Je fais demi-tour et rejoint Zenko qui se dispute avec son compagnon. Je ne devrais pas les déranger, mais c'est plus fort que moi.
— Ace ?
L'homme capuché se retourne et un sourire se forme sur ses lèvres. Il porte des lunettes de soleil rondes, mais il n'y a aucun doute. Oui, c'est bien lui.
— Valia, qu'est-ce que tu fais ici ?
— Mon amie m'a présenté le campus, expliqué-je en désignant Sky.
Celle-ci effectue un signe de main timide.
— Comment tu peux être amie avec cette...
Zenko s'interrompt lorsque Ace lui donne un coup de coude dans le ventre.
— Encore merci pour hier soir, dis-je pour changer de sujet.
— Tu m'en dois une, affirme Ace avec une expression joueuse. Si tu veux vraiment me remercier, viens à Hikone pour le Tsukimi. Allez Zenko, on y va.
Je n'ai pas le temps de répondre, que les deux amis sont déjà partis.
— Je suppose que je vais devoir prendre sur moi, marmonne Sky.
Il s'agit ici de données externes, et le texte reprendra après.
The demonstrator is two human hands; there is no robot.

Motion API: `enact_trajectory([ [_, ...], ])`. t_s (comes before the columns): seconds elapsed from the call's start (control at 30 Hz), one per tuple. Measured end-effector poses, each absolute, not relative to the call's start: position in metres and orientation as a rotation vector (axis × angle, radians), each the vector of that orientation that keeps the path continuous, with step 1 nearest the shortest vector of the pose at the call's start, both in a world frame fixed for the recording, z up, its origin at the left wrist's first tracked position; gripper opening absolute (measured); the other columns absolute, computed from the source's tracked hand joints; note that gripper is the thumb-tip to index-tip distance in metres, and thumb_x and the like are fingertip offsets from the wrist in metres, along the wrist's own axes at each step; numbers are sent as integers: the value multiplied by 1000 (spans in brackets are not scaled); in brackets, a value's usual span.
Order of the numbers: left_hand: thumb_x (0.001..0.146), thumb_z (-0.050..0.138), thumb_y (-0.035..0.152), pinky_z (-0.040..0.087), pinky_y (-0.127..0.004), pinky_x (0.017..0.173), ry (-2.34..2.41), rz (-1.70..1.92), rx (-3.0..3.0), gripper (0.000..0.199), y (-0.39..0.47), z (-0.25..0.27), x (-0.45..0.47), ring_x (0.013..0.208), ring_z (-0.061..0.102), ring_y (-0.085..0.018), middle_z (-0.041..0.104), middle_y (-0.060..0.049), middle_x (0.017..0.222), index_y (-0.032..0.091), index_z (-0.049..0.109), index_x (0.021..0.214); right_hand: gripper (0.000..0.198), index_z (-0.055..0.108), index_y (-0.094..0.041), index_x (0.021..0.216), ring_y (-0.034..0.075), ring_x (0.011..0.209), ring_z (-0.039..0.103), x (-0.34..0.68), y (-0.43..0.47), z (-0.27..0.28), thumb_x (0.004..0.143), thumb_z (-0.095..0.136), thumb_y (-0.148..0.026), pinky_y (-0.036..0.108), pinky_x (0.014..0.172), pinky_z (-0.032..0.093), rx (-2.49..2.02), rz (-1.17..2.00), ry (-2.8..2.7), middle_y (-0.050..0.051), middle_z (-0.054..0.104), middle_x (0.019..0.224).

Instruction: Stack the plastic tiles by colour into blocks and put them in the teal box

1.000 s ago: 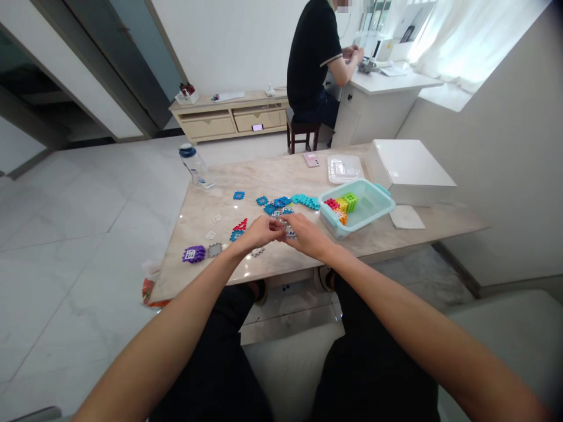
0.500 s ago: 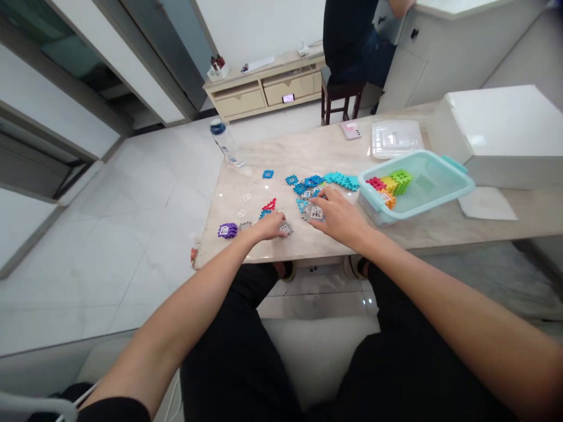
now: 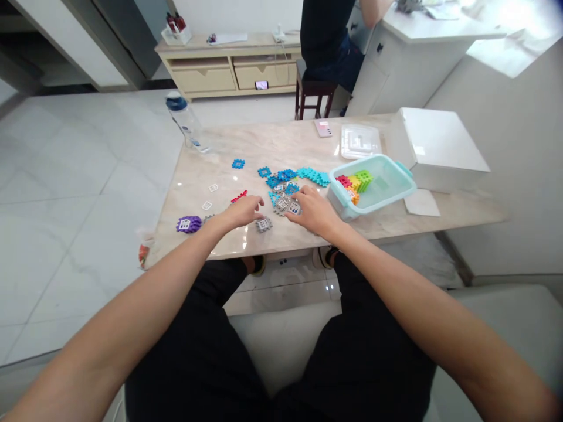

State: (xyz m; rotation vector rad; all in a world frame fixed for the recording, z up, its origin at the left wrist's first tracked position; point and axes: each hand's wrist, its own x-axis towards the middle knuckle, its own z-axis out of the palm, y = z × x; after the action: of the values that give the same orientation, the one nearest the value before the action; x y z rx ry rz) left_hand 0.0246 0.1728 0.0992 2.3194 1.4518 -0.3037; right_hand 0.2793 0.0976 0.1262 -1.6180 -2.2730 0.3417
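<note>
My left hand (image 3: 245,212) is over the near part of the table, thumb and fingers apart with nothing between them. Just below its fingertips lies a small stack of grey notched building tiles (image 3: 264,224) with a white window insert. My right hand (image 3: 315,211) has thumb and fingers at the edges of another grey building tile (image 3: 294,208), beside more grey tiles (image 3: 282,204). Behind them, blue tiles (image 3: 287,174) lie in a loose heap, and a row of turquoise tiles (image 3: 313,176) leans toward the tub. A red tile (image 3: 238,196) is partly hidden behind my left hand.
A pale turquoise tub (image 3: 387,202) holds red, yellow, orange and green tiles. Purple tiles (image 3: 189,224) are stacked at left, near white window inserts (image 3: 206,206). A water bottle (image 3: 187,124), phone (image 3: 323,128), clear lid (image 3: 360,141) and white box (image 3: 440,140) stand farther back. A person sits beyond.
My left hand has lifted off the grey tiles and its fingers have opened. My right hand stays at its grey tile. The whole view has shifted as my head turned right.
</note>
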Motion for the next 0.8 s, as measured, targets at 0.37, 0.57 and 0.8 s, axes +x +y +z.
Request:
enact_trajectory([
  [0.37, 96, 78, 40, 56, -39, 98, 1259, -432, 2516, 53, 145, 80, 50, 121, 73, -36, 70, -20, 133, 16, 62, 140, 35, 74, -15, 110, 31, 111, 66, 269, 104, 118, 98, 76, -48, 39, 98, 52, -1670, 395, -2361, 16, 72, 114],
  [0.57, 92, 84, 45, 53, -43, 102, 1436, -387, 2474, 55, 146, 107, 48, 126, 71, -42, 75, -24, 130, 14, 65, 133, 31, 74, -14, 115, 29, 109, 67, 263, 108, 100, 95, 82, -38, 39, 100, 52, -1474, 485, -2589, 14, 73, 113],
  [0.8, 104, 65, 38, 52, -44, 103, 1570, -280, 2490, 40, 156, 127, 11, 127, 70, -40, 74, -23, 133, 14, 67, 136, 42, 73, -12, 129, 31, 123, 65, 246, 118, 80, 94, 85, -30, 44, 113, 50, -1328, 503, -2705, 16, 68, 124],
])
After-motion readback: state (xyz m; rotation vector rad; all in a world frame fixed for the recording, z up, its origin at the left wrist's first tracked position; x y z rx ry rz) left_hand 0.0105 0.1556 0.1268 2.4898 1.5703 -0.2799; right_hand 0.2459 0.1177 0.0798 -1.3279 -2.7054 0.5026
La fête du Tsukimi est dans une semaine, je t'accompagnerai à Hikone.
Je n'ai pas vraiment envie d'y aller, les fêtes ne sont pas faites pour moi. Je préfère rester allongée dans mon lit, mon casque sur les oreilles, avec du café à proximité. Ou bien regarder un film en mangeant une pizza.
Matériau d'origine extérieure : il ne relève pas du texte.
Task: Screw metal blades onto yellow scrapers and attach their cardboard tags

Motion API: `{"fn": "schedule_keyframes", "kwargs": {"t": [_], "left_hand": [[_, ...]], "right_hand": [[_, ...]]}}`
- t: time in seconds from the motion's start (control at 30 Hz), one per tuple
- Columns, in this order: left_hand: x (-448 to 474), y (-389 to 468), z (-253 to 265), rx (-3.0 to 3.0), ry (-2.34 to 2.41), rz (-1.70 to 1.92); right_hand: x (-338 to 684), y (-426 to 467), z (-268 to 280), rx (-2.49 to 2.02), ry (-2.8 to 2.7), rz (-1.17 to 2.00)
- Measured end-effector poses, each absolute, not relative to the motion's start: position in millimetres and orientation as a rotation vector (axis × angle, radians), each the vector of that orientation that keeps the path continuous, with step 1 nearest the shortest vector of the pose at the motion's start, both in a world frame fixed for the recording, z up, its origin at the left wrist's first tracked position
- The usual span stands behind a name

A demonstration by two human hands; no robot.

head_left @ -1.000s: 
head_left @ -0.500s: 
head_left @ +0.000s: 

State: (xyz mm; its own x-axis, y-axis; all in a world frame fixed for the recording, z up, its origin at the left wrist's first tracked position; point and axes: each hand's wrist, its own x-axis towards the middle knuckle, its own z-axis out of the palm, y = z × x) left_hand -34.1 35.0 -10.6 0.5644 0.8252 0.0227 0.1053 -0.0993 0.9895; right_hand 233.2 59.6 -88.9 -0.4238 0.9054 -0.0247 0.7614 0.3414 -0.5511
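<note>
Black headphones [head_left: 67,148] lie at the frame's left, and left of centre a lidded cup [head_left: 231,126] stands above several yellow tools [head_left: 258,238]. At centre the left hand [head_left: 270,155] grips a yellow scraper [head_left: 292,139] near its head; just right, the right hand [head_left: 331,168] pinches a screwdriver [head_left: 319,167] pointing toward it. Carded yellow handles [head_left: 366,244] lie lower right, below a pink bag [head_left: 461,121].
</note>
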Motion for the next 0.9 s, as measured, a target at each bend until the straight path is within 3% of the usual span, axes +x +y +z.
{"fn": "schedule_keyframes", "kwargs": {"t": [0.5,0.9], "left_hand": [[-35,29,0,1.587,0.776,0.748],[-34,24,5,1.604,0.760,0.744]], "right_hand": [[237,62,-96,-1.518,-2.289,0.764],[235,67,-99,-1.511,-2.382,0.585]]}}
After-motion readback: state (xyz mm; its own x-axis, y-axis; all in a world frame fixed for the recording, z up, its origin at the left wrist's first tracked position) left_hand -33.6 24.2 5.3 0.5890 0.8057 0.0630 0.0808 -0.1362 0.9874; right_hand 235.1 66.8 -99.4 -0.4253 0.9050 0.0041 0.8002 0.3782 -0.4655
J'ai ma propre définition du verbe "s'amuser", et dedans il n'y pas les mots "fête", "alcool" et encore moins "autres personnes". Je n'aime pas être entourée de plein de gens, surtout si ce sont des inconnus. Les autres me tapent vite sur les nerfs.
J'ai conscience d'être tout le temps sur la défensive, de ne pas savoir gérer ma colère, de ne plus supporter la présence de quelqu'un autour de moi. J'aimerais changer. Je veux changer. Mais je n'y arrive pas. Je ne parviens pas à trouver ce truc dans mon inconscient qui fait barrage à mes émotions.
J'ai fouillé dans mon passé, cela pourrait être à cause de mon enfance. Quant à mes années au collège, bien qu'elles aient été rythmées par les moqueries, je pense pas qu'elles soient le problème. Au lycée, c'était...
En fait, je crois que tout a commencé au lycée, durant ma deuxième année.